Issue 2: Did the Board err
in drawing a negative inference from the lack of corroborating documentary
evidence in the applicant’s claim?
[29]
The
applicant, relying Ahortor v. Canada (Minister of
Employment & Immigration), (1993), 65 F.T.R. 137 (Fed. T.D.),
submits that the Board could not draw a negative inference from the mere fact
that the applicant failed to produce any extrinsic documents to corroborate his
story of the re-opening of the Foundation in 2008 or the threats that followed.
The applicant submits that the Board further erred by failing to consider the
applicant’s sister’s testimony, which corroborated the applicant’s story.
[30]
The
respondent submits that it is open to the Board to draw a negative inference
from the fact that the applicant did not have documents that he could be
expected to have, and did not have satisfactory explanations for their absence.
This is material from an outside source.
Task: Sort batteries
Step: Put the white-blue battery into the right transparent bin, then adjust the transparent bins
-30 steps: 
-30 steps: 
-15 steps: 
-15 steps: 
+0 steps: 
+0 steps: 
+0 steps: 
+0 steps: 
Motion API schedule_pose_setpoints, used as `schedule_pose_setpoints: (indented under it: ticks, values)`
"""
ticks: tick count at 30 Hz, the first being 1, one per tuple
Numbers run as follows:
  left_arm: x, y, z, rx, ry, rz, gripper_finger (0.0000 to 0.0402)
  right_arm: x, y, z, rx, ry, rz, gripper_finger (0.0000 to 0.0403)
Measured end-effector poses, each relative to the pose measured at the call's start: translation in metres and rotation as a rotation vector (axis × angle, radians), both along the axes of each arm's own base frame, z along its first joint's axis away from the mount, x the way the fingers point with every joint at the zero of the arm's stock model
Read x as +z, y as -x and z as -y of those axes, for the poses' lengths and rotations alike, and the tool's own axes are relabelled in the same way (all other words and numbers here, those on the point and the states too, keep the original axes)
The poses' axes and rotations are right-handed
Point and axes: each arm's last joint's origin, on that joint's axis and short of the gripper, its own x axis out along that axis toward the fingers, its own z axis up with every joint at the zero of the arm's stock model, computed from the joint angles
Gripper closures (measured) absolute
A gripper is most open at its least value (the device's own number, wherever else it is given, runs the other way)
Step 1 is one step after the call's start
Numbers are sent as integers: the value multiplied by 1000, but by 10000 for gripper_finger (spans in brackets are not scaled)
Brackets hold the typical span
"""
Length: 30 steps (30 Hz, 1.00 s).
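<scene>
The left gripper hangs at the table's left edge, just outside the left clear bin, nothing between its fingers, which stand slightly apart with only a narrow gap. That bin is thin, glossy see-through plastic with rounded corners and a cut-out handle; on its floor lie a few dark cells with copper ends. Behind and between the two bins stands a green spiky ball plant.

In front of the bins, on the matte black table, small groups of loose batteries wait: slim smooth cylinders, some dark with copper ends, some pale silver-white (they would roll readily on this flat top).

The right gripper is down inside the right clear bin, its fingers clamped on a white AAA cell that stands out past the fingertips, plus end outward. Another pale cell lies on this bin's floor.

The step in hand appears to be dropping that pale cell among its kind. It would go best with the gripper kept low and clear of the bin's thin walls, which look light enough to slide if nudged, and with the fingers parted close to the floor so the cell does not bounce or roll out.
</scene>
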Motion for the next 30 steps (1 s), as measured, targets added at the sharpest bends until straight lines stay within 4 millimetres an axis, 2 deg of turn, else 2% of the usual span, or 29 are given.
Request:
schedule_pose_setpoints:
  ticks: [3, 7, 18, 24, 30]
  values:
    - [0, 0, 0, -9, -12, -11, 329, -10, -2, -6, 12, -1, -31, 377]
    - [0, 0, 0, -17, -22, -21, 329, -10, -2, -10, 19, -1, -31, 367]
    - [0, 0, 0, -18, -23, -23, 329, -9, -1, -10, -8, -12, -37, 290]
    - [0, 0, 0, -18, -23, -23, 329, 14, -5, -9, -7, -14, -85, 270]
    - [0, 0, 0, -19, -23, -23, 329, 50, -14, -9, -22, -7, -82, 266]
The respondent quotes Ortiz Juarez v. Canada (Minister of
Citizenship and Immigration), 2006 FC 288, at paragraph 7, where
Justice Phelan stated that “The requirement for corroboration is only a matter
of common sense.” In this case, the Board sought the applicant’s explanations
for the absence of any documentary corroboration, and rejected those
explanations as not credible.
[31]
Whether
corroborative evidence can reasonably be demanded depends upon the facts of
each case. In Juarez, Justice Phelan found that the corroborative
evidence could reasonably have been expected to be available to the applicants
in that case, and so the Board in that case was reasonable to draw a negative
inference as a result of its absence. In contrast, in Ahortor the Board
impugned the applicant’s credibility on the basis of inconsistencies that were
not supported by the evidence in that case. The Board in Ahortor failed
to consider the applicant’s explanations for the apparent inconsistencies, and
Justice Teitelbaum found that the Board had provided no valid reason for
doubting the applicant’s credibility: Ahortor at paragraphs 43 and 44.
[32]
In
this case, it was reasonable for the Board to expect some corroborating
evidence. The Board stated that the applicant’s sister had extensive
documentation regarding her involvement in the founding and operation of the
Foundation, and regarding the threats and attacks that she had experienced. In
contrast, the Board noted that there was no documentary evidence whatsoever of
the applicant’s mother re-opening the Foundation, the family’s rental of the
apartment in Bogota, or the
threats apparently received by the family thereafter. The Board considered the
applicant’s explanation for the absence of such documents—namely that he and
his mother had fled in such a hurry that they could not obtain them—but found
that these explanations were “vague” and not reasonable. The Board held that
given the fact that the applicant’s father remains in Colombia, they should
be able to get some documentation.
[33]
While
it is true that the Board failed to consider the corroborating testimony of the
applicant’s sister, the Court finds that the sister’s testimony on these points
was no different from the applicant’s. The sister provided no additional
information or explanation, and her evidence was hearsay. As a result, the
Court finds that the Board’s failure to specifically recognize that his sister
had corroborated the applicant’s testimony is not an error.
[34]
The
ransacking of the apartment and the “condolence card” would have been
documented if true. Especially not having the condolence card is a gapping
hole in the applicant’s story – it is the “smoking gun” which should have been
produced.
CONCLUSION
[35]
The
Board stated that the determinative issue before it was credibility, and found
that the applicant had fabricated the central elements of his claim to have a
fear of persecution in Colombia—namely, the fact that
his mother had re-opened the Foundation and that his family had subsequently
been threatened as a result. Although the Board failed to consider some
evidence on subjective fear, this was not the determinative issue. The Court
therefore has no basis upon which to intervene.
CERTIFIED QUESTION
[36]
Both
parties advised the Court that this case does not raise a serious question of
general importance which ought to be certified for an appeal. The Court agrees.
JUDGMENT
THIS COURT’S JUDGMENT
is that:
This
application for judicial review is dismissed.
“Michael
A. Kelen”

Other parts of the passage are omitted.